Сидя в следственном изоляторе, я заново переосмысливал понятие «друг» и примерял его на тех, с кем сводила жизнь. Да, все, кто прошел со мной через тюрьму и прочие испытания, не предал, не убрал плечо, когда я в нем нуждался; настоящие друзья и до сих пор таковыми остаются. А вот в институте среди тех же «картежников», с которыми я регулярно общался, иногда вместе отмечали праздники или какие-то события, были ли те, о ком я мог сказать то же самое? Фамилии некоторых помню до сих пор, Коля Воронин, Витя Галанов, Березкин Юра, тот же Полетаев…. И прихожу к выводу, что это были просто «попутчики», друзьями их назвать можно было лишь с большой натяжкой, ведь кроме учебы и карт нас ничего не связывало.
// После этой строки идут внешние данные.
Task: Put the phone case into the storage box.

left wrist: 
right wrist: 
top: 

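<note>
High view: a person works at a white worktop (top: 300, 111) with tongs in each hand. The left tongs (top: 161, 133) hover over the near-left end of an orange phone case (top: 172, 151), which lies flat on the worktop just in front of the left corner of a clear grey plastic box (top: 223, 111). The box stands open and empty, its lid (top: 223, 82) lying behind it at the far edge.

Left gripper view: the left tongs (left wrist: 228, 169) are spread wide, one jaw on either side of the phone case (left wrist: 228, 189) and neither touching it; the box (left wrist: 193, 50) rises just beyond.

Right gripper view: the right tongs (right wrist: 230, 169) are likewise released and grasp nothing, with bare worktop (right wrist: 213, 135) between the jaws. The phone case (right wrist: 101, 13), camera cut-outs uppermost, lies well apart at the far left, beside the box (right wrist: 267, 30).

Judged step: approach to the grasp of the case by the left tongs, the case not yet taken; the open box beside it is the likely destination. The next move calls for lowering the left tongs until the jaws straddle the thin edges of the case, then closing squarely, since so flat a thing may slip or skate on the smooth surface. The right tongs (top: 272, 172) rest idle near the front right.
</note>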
Следом за такими размышлениями пришло на память следующее событие. Говорят, где азартные игры, там и нечистая сила; скандалы при этом являются обычным делом. Наверное, когда то я обидел тех, с кем играл в карты, да так, что они решили меня проучить. Может быть, сыграло роль то, что я в те годы любил похвастать своей силой и непобедимостью. Таким людям окружающие чаще всего хотят доказать, что в жизни не бывает никаких суперменов. Мысль, что все такие же, как и я, позволяют подобным людям спокойно жить и чувствовать себя в своей среде комфортно. Точного ответа, на вопрос, зачем и почему меня захотели проучить, я не знаю. Но факт остается фактом. Любители поиграть в трынку наняли за деньги своего знакомого боксера, наверное, чтобы дать мне понять, что и на меня есть управа. А мои предыдущие успехи объяснили для себя тем, что соперники мои были, ну очень слабые. Помню за столом, где мы, шестеро, играли в карты, сидел незнакомый мне парень. Он не играл, но, то и дело придирался к каждому моему слову. Остальные просто загадочно улыбались. Продолжалось это минут двадцать, наконец, мои нервы не выдержали.